Both MG variants were given a "sporty" interior with red seat belts, red carpets and a sports-style steering wheel. Early Turbo models also benefitted from a boost pressure gauge: in pre-84 models this was an in-dash LED gauge, relocating to an LCD gauge mounted in an overhead console for early Mk. 2 facelift models (with the boost gauge subsequently being deleted from production in post-85 models). The Turbo also received alloy wheels, wheel arch extensions and front spoiler, and prominent "Turbo" branding. While it retained rear drums, the front disc brakes were changed to ventilated discs, with ventilated front disks being standardised and adopted by all variants from Mk. 2 onwards. Later MG variants were emblazoned with MG branding both inside and out, which only served to fuel claims of badge engineering from some of the more steadfast MG enthusiasts. Others believed that this sentiment was unfounded, particularly in the case of the Turbo variant, due to the undeniably increased performance and handling when compared to the non-MG models.

=== Panel van versions ===
From late 1982, there were also van versions, known as the Morris Metro (under the Morris brand). From late 1985, after BL discontinued use of the Morris name, the van was sold as the Austin Metro 310; after the Austin badge was also dropped from the car models, it became simply the Metrovan 310.

The Van model was the last model of the original Metro to end production at the end of 1990, it was only kept in production because of its popularity with small businesses and a deal between Austin/Rover and BT to supply metro vans.

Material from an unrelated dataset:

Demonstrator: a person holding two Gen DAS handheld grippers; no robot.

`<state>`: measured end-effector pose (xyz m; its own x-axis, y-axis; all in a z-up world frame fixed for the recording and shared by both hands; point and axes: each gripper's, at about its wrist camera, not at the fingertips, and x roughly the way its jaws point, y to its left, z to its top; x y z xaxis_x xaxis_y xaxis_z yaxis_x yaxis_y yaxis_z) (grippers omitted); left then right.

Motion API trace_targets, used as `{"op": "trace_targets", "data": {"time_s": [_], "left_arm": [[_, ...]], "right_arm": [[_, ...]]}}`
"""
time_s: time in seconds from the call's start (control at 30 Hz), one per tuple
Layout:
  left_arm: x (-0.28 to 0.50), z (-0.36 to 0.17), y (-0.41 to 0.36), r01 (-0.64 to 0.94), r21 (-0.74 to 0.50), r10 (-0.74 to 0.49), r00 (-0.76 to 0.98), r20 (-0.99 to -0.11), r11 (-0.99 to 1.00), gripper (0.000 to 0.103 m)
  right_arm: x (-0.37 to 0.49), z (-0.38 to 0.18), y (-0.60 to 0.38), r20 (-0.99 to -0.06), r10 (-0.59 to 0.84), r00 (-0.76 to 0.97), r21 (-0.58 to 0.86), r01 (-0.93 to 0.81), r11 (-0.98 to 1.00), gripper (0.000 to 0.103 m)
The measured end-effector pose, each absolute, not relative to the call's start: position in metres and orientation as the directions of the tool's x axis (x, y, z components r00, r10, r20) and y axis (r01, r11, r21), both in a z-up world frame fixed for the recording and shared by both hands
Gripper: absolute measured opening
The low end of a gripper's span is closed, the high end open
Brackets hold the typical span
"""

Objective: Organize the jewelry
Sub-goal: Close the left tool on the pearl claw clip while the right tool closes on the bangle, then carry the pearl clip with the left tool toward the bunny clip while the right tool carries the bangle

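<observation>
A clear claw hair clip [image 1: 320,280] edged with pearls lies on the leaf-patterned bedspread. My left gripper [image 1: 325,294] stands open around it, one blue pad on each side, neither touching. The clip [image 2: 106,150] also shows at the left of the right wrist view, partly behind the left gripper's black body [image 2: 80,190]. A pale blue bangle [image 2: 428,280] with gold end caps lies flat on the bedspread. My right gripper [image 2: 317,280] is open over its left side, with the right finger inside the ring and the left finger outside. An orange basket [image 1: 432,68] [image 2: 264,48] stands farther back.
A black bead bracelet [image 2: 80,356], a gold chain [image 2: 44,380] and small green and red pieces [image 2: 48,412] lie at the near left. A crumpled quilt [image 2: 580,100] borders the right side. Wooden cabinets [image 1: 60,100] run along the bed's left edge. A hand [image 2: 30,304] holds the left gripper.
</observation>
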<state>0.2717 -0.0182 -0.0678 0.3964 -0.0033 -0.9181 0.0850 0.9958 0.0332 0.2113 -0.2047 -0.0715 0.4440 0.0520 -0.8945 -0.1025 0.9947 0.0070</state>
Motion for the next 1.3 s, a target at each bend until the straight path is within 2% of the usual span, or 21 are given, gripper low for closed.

Rover Group didn't produce a van version of the Rover Metro/100 as they didn't want a Rover branded commercial vehicle.

===Mark II===

A Mark II version of the Metro was introduced in 1984. The October facelift saw revised styling modifications to the Metro's front end including much needed colour-coding such as body coloured bumpers on MG versions, wider suspension subframes, along with a new dashboard design featuring the switches and instruments from the Maestro and Montego. The new dashboard was constructed from fewer but larger plastic mouldings, making it easier to assemble and reducing the potential for rattles and other fitting issues. A major part of the facelift was the introduction of a five-door Metro: This provided another strong selling point for the Metro in the 1980s, since not only did it already boast a spacious and practical cabin for its size, but some of its slightly larger competitors, such as the Ford Fiesta and Volkswagen Polo, did not offer the option of five doors at the time. From 1989, just before the Metro was replaced, three-door versions were given a raised fuel filler, this also coincided with the cars being able to run on unleaded petrol due to hardened exhaust valve seats, three years before EEC regulations made it compulsory for all new cars to have a catalytic converter or fuel injection.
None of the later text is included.